3.1           Amended Terms.  All references to the Credit Agreement in each of the Credit Documents shall hereafter mean the Credit Agreement as amended by this Amendment.  Except as specifically amended hereby or otherwise agreed, the Credit Agreement is hereby ratified and confirmed and shall remain in full force and effect according to its terms.

3.2           Representations and Warranties of Credit Parties.  Each of the Credit Parties represents and warrants as follows as of the date hereof:

(a)           It has taken all necessary action to authorize the execution, delivery and performance of this Amendment.

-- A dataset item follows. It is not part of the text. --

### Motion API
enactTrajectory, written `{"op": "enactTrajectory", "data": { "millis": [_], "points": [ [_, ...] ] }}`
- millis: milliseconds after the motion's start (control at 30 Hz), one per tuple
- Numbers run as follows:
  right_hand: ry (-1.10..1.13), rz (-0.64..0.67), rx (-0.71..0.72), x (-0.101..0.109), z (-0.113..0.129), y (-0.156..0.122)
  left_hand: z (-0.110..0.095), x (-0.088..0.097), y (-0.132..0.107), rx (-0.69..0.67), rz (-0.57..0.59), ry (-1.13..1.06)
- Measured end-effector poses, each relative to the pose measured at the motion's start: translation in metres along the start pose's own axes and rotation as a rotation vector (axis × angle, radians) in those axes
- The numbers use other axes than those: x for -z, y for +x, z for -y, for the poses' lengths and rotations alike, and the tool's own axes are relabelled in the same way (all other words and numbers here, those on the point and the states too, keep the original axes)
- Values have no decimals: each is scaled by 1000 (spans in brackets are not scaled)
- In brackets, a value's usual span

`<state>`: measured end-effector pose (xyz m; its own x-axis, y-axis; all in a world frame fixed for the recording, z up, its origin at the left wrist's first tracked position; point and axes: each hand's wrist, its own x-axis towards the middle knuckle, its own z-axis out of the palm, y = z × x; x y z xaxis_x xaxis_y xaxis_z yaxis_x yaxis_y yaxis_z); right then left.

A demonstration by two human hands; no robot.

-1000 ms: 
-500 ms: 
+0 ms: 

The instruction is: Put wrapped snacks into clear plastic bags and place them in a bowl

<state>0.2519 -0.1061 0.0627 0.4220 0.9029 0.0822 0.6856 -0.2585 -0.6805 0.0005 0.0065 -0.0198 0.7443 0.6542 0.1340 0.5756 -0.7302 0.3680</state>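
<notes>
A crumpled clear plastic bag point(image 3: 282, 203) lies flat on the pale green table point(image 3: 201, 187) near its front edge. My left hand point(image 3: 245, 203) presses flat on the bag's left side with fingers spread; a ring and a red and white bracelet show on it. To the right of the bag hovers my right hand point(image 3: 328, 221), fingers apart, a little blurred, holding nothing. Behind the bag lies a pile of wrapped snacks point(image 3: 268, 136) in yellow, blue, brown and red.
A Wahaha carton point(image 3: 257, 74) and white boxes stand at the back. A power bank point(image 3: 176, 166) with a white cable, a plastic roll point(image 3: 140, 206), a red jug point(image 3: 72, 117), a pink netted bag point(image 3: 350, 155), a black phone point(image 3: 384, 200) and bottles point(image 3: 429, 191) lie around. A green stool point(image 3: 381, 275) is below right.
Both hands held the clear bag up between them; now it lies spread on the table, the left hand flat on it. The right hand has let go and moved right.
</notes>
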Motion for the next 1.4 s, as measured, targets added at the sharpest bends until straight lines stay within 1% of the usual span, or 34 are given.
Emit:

(b)           This Amendment has been duly executed and delivered by such Person and constitutes such Person’s valid and legally binding obligations, enforceable in accordance with its terms, except as such enforceability may be subject to (i) bankruptcy, insolvency, reorganization, fraudulent conveyance or transfer, moratorium or similar laws affecting creditors’ rights generally and (ii) general principles of equity (regardless of whether such enforceability is considered in a proceeding at law or in equity).

(c)           No consent, approval, authorization or order of, or filing, registration or qualification with, any Governmental Authority or third party is required in connection with the execution, delivery or performance by such Person of this Amendment.

(d)           The representations and warranties set forth in Article III of the Credit Agreement are true and correct in all material respects as of the date hereof (except for those which expressly relate to an earlier date).

3.3           Acknowledgment of Guarantors.  The Guarantors acknowledge and consent to all of the terms and conditions of this Amendment and agree that this Amendment and all documents executed in connection herewith do not operate to reduce or discharge the Guarantors’ obligations under the Credit Documents.

3.4           Credit Document.  This Amendment shall constitute a Credit Document under the terms of the Credit Agreement.

3.5           Entirety.  This Amendment and the other Credit Documents embody the entire agreement between the parties hereto and supersede all prior agreements and understandings, oral or written, if any, relating to the subject matter hereof.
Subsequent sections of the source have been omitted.